If a line `x+ y =1` cut the parabola `y^2 = 4ax` in points A and B and normals drawn at A and B meet at C. The normals to the parabola from C other than above two meets the parabola in D, then point D is : (A) `(a,a)` (B) `(2a,2a)` (C) `(3a,3a)` (D) `(4a,4a)`

To solve the problem step by step, we will follow the transcript's outline and derive the coordinates of point D. ### Step 1: Find the intersection points A and B of the line and the parabola. We have the line given by the equation: \[ x + y = 1 \] This can be rewritten as: \[ y = 1 - x \] The parabola is given by: \[ y^2 = 4ax \] Substituting the expression for \( y \) from the line into the parabola's equation: \[ (1 - x)^2 = 4ax \] Expanding this: \[ 1 - 2x + x^2 = 4ax \] Rearranging gives: \[ x^2 - (4a + 2)x + 1 = 0 \] ### Step 2: Solve the quadratic equation for x. Using the quadratic formula \( x = \frac{-b \pm \sqrt{b^2 - 4ac}}{2a} \): Here, \( a = 1 \), \( b = -(4a + 2) \), and \( c = 1 \). Calculating the discriminant: \[ b^2 - 4ac = (4a + 2)^2 - 4 \cdot 1 \cdot 1 = 16a^2 + 16a + 4 - 4 = 16a^2 + 16a \] Now substituting into the quadratic formula: \[ x = \frac{4a + 2 \pm \sqrt{16a^2 + 16a}}{2} \] Simplifying: \[ x = \frac{4a + 2 \pm 4\sqrt{a(a + 1)}}{2} = 2a + 1 \pm 2\sqrt{a(a + 1)} \] Thus, we have two x-coordinates for points A and B: \[ x_1 = 2a + 1 + 2\sqrt{a(a + 1)}, \quad x_2 = 2a + 1 - 2\sqrt{a(a + 1)} \] ### Step 3: Find the corresponding y-coordinates.

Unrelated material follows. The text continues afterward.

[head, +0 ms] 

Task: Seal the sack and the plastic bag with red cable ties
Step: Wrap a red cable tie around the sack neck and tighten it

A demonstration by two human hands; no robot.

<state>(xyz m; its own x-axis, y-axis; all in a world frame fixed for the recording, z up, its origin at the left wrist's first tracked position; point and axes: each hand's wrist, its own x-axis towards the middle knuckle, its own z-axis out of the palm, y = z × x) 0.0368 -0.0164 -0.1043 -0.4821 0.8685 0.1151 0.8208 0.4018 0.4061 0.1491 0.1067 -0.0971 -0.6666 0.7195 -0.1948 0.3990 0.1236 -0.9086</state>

Using \( y = 1 - x \): For \( x_1 \): \[ y_1 = 1 - (2a + 1 + 2\sqrt{a(a + 1)}) = -2a - 2\sqrt{a(a + 1)} \] For \( x_2 \): \[ y_2 = 1 - (2a + 1 - 2\sqrt{a(a + 1)}) = -2a + 2\sqrt{a(a + 1)} \] ### Step 4: Find the coordinates of point C. The normals at points A and B meet at point C. The property of the parabola states that the sum of the y-coordinates of points A, B, and D is zero: \[ y_1 + y_2 + y_D = 0 \] Substituting the y-coordinates: \[ (-2a - 2\sqrt{a(a + 1)}) + (-2a + 2\sqrt{a(a + 1)}) + y_D = 0 \] This simplifies to: \[ -4a + y_D = 0 \implies y_D = 4a \] ### Step 5: Find the x-coordinate of point D. Since point D lies on the parabola \( y^2 = 4ax \): \[ (4a)^2 = 4a \cdot x_D \implies 16a^2 = 4ax_D \implies x_D = 4a \] ### Conclusion: Coordinates of point D. Thus, the coordinates of point D are: \[ D = (4a, 4a) \] ### Final Answer: The correct option is (D) \( (4a, 4a) \).